El campo de batalla descansaba momentáneamente bajo un cielo encapotado, cubierto por nubes que parecían contener el aliento del universo. A lo lejos, el eco de la última embestida aún resonaba en los corazones de quienes habían sobrevivido. No había victoria, ni derrota. Solo una tregua no anunciada. Pero todos sabían lo mismo: esa calma era un presagio. La verdadera batalla aún no comenzaba.
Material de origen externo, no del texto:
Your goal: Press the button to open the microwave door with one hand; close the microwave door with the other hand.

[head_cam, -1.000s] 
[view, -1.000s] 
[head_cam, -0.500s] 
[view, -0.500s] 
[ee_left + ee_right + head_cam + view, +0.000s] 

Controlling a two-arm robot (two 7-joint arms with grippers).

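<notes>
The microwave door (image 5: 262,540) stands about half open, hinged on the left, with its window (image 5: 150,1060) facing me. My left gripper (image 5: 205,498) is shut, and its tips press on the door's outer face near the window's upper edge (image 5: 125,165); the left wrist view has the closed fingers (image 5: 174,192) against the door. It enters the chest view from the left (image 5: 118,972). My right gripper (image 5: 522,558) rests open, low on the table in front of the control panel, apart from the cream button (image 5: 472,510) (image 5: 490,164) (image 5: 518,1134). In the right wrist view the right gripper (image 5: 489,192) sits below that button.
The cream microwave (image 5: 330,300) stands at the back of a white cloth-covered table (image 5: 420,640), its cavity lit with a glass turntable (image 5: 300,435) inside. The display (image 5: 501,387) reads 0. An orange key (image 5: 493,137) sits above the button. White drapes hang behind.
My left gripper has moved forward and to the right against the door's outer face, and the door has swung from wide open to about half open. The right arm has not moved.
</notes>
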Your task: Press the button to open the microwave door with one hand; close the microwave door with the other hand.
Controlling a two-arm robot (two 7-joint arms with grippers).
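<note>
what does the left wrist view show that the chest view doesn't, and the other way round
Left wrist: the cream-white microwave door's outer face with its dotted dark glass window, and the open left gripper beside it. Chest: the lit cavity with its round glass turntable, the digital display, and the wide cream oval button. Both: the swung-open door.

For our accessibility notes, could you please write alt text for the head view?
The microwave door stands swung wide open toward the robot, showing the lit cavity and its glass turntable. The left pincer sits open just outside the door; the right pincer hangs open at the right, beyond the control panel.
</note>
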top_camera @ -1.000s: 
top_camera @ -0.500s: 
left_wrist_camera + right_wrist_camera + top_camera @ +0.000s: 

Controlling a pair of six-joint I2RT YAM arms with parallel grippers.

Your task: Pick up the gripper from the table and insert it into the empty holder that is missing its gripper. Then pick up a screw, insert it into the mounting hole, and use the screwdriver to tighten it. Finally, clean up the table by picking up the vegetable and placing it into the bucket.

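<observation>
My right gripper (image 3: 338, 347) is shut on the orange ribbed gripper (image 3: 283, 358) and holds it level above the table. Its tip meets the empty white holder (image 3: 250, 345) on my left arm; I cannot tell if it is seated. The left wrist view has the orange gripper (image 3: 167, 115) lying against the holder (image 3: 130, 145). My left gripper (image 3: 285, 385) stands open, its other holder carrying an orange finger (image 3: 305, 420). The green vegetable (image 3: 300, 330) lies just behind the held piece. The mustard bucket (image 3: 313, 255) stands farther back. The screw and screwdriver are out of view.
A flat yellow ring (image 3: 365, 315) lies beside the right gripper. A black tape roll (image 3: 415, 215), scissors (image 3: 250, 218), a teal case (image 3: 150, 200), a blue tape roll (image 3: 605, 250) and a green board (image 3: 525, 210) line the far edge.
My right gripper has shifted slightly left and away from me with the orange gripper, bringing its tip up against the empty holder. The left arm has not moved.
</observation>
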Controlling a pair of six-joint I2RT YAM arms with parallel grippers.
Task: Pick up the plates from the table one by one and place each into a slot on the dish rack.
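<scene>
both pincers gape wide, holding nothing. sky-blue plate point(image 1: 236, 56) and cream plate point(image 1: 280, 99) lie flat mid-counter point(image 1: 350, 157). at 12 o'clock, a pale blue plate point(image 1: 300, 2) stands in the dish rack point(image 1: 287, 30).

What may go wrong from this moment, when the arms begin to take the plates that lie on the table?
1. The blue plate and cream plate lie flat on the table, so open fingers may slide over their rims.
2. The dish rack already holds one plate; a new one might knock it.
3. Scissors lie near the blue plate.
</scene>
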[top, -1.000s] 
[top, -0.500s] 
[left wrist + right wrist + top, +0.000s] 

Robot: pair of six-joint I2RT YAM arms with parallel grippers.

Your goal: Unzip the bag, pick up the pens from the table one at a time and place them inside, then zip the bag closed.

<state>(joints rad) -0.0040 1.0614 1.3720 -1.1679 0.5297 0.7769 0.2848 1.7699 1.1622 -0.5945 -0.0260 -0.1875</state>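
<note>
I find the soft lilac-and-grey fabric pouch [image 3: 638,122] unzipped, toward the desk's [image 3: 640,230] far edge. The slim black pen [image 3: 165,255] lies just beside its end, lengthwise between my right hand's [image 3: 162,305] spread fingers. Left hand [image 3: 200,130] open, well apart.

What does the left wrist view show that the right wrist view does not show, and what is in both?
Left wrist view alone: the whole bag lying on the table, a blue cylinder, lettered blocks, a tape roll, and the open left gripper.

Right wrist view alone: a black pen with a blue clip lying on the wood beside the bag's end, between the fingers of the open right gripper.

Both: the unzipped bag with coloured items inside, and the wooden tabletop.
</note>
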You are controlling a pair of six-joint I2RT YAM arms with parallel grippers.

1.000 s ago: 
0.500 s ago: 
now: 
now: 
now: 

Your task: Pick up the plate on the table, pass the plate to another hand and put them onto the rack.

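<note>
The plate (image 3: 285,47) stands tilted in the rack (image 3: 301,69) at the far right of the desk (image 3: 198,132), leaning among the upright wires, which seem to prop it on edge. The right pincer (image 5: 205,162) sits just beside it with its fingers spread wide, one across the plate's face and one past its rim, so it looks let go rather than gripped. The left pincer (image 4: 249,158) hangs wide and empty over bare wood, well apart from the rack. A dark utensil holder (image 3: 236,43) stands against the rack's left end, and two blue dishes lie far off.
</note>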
Azrael estaba de pie en la cima de una colina, su espada apoyada en la tierra, la mirada fija en el horizonte. El silencio era espeso, cargado de pensamientos y recuerdos. Sus alas, salpicadas de sangre enemiga, colgaban con pesadez detrás de él. Parecía una estatua caída del cielo.
Isabella se acercó con pasos medidos. No necesitaba palabras para entender lo que él sentía. La conexión entre ellos ya no solo era espiritual o emocional: era una fusión absoluta. Su luz se había mezclado con la de él, y su destino ahora se entrelazaba con la historia del mundo.
—Está cerca, ¿verdad? —susurró ella, posando su mano sobre el brazo de Azrael.
—Él nos está esperando. —Los ojos de Azrael brillaban con un fulgor contenido—. Quiere que vayamos por él. Quiere que lo enfrentemos donde su poder es más fuerte.
—¿Y lo harás?
—No tengo otra opción. Ya no se trata solo de mí, ni de ti. Esto es por todo lo que vendrá después.
En el corazón del bosque devastado por los enfrentamientos, Elías y algunos aliados trazaban líneas sobre un mapa improvisado. La información traída por exploradores indicaba un punto claro: Sariel había levantado un santuario oscuro, una fortaleza espiritual nacida del dolor y la traición, donde el velo entre el cielo y el infierno se adelgazaba peligrosamente.
—Está atrayendo energía de ambos planos. Quiere abrir una grieta… no solo para gobernar esta tierra, sino para arrastrar el juicio final antes de tiempo —explicó Elías con el rostro sombrío.
—¿Es eso posible? —preguntó una de las mujeres del consejo, una antigua guía de los Portadores de la Luz.
—No debería serlo. Pero Sariel no es cualquier ángel. Él fue creado con la misma fuerza que Azrael… solo que corrompido por su ambición.
Las miradas se encontraron. No había tiempo que perder.
Esa noche, mientras el campamento se preparaba para movilizarse, Isabella fue visitada por una presencia celestial. No era un ángel guerrero, ni un emisario divino. Era una voz. Antigua. Serena. Dolorosa y amorosa a la vez.
—Has sido elegida no por tu pureza, sino por tu fuerza, hija de la Tierra —dijo la voz en su mente, mientras el aire se impregnaba de una paz inexplicable—. El fin está cerca, pero en ti reposa el comienzo.
Isabella cerró los ojos y dejó que esa presencia fluyera en su interior. Sintió una corriente dorada recorrer su cuerpo, como si el Cielo mismo le entregara una porción de su esencia. Comprendió entonces que no era solo una madre ni solo un vínculo para Azrael. Era el ancla que evitaría que él se perdiera. La razón por la cual el equilibrio debía mantenerse.
Azrael descendió de la colina con los primeros rayos del amanecer. Su rostro reflejaba una mezcla de serenidad y determinación. En su mirada ya no había duda.
—Nos moveremos al anochecer. Solo uno de nosotros saldrá con vida de ese encuentro —anunció ante los suyos.
El pueblo guardó silencio. Todos lo entendieron. No era una guerra por tierras ni por poder. Era una guerra por el alma del mundo.
Y cuando la noche cayó, envuelta en un silencio espeso, la última marcha comenzó.
A la distancia, Sariel los observaba desde lo alto de su trono oscuro. A su alrededor, los cielos parecían sangrar, y una grieta incandescente comenzaba a abrirse lentamente en la realidad.
—Ven, hermano… —murmuró con una sonrisa torcida—. Que la historia nos juzgue por lo que fuimos y por lo que aún podemos destruir.